Officials aren’t sure how rare the all-female medevac crew is, but it's a rarity the co is proud of
All-female Medical Evacuation Crew Makes History
COB ADDER, Dec. 1, 2009 – Four soldiers serving here with the New Hampshire NG earned a special distinction last week when they became their co’s first all-female medical evacuation crew.
In the 3 days before Thanksgiving, Capt. Trish Barker, Chief Warrant Officer Andrea Galatian, Staff Sgt. Misty Seward and Sgt. Debra Lukan, comprised one of the on-alert crews for TF Keystone. Officials aren’t sure how rare the all-female medevac crew is, but it’s a rarity the co is proud of.
The odds are slim for such a crew to come up on rotation, said Army Maj. David Mattimore, cmdr of C Co, 3-238th Medevac. “It wouldn’t have been possible until one of our avionics sgts became a crew chief,” he said. That crew chief also is the newest name on the flight roster: Lukan, 43, enlisted following 9/11. “I just barely made the age cutoff,” she said of her age.
Lukan trained as an avionics mechanic, and just recently switched from the shop to flight crew. She deployed to Camp Speicher and Tikrit from 2005 to 2006 and served in the avionics field. She’s happy to be on the flight rotation this time, she said. “My family doesn’t know I’m flying,” she said. “They worry a lot, but I suppose I’ll have to tell them eventually.”
Seward, 30, agreed with Galation on the uniqueness of the crew. “Same for me,” she said. “Never flew with an all-girl crew.” In fact, with a total of 9 deployments among them and between 8 and 12 years of service apiece, this still is a first-time experience for the entire crew, Barker, the ops officer, said.

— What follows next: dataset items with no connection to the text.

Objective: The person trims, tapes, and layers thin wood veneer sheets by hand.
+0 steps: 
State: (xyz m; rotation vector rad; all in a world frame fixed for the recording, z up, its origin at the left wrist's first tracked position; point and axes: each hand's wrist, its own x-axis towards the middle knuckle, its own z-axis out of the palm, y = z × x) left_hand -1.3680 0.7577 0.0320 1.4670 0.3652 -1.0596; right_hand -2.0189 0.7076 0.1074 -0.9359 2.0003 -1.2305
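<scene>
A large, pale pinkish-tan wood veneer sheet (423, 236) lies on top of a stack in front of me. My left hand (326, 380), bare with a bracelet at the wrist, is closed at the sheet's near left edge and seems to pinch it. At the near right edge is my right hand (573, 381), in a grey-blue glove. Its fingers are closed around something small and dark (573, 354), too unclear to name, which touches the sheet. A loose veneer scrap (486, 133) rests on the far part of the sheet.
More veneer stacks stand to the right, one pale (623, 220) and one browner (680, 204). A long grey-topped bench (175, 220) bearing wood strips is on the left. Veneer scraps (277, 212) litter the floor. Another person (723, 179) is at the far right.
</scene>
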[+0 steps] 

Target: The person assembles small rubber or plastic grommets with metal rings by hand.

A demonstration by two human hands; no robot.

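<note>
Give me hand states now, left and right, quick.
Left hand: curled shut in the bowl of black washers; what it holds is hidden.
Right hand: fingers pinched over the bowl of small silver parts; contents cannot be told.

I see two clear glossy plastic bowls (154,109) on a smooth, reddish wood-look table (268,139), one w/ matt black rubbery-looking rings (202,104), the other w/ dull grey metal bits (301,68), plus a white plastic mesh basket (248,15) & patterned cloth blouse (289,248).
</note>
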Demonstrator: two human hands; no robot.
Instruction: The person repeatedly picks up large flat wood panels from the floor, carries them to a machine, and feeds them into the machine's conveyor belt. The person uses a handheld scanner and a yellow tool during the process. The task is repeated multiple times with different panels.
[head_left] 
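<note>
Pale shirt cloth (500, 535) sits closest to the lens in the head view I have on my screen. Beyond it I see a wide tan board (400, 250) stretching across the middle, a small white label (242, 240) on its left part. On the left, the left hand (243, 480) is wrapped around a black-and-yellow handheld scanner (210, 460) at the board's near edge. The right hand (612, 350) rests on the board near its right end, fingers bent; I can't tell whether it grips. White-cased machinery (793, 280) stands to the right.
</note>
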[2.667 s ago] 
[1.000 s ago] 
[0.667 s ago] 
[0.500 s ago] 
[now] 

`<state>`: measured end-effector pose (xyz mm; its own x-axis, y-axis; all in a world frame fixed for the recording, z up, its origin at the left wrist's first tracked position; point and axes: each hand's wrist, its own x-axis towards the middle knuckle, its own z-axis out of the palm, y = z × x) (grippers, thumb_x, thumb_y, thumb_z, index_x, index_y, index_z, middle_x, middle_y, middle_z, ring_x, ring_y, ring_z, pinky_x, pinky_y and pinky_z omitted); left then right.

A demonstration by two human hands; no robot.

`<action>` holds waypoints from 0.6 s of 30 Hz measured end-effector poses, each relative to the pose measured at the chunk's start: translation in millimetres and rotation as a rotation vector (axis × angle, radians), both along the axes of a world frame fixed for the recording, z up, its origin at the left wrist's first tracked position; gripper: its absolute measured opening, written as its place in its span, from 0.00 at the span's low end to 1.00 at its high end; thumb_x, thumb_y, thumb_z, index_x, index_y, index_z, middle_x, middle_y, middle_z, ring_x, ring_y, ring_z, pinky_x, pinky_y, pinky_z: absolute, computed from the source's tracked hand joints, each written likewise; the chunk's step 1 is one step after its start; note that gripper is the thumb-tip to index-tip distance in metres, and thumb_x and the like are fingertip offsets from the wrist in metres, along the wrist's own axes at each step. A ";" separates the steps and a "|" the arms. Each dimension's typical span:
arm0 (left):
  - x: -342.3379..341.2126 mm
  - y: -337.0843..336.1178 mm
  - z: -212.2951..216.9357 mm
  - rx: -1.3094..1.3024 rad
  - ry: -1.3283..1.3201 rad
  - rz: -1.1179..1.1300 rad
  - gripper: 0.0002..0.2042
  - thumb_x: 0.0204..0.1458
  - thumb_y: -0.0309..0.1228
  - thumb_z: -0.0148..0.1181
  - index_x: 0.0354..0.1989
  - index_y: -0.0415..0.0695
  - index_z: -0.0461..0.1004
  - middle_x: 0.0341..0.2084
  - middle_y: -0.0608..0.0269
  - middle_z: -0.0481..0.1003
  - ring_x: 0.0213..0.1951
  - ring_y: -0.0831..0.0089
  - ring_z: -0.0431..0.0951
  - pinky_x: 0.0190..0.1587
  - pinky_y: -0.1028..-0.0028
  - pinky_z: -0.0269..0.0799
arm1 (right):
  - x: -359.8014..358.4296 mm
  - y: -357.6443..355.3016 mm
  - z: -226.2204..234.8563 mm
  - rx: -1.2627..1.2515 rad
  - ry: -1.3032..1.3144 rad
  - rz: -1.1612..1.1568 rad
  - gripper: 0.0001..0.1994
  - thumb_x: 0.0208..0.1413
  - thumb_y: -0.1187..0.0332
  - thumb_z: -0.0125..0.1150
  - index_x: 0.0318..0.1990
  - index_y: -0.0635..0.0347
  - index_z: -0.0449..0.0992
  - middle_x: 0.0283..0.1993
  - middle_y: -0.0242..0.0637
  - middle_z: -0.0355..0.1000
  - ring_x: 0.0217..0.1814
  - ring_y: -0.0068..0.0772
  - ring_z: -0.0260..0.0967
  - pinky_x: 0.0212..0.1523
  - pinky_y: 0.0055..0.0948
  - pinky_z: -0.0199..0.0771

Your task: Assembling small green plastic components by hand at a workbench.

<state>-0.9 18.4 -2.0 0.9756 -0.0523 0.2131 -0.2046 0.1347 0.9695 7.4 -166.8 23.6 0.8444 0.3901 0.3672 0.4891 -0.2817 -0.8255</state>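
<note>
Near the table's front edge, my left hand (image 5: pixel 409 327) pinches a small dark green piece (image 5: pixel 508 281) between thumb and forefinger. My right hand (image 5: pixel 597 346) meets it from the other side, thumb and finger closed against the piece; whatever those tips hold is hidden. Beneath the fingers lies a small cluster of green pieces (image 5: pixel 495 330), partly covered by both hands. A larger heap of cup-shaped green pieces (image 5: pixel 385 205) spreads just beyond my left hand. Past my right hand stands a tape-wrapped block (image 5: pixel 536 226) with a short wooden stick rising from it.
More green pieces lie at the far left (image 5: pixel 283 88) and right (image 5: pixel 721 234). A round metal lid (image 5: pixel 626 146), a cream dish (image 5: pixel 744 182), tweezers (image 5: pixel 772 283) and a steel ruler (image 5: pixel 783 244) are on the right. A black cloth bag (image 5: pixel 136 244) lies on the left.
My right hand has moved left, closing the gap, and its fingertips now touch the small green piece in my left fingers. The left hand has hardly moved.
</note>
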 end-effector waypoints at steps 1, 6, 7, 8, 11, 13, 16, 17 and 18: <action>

Galatian enlisted in 1997 and served 5 years as an administrative clerk before going to flight school in 2002. She has served seven years as a pilot, including a deployment to Bosnia in 2005.
Barker, 30, enlisted in 1999 as an aircraft fueler. She went to Officer Candidate School in 2003 and Flight School in 2004. She was deployed to Bosnia in 2005 as a medevac section leader.
“It may be months before this crew comes up in the rotation again,” Mattimore said. “We only have 9 female flight crew members, and everyone rotates to our remote bases, so the odds of them being back together again are low.”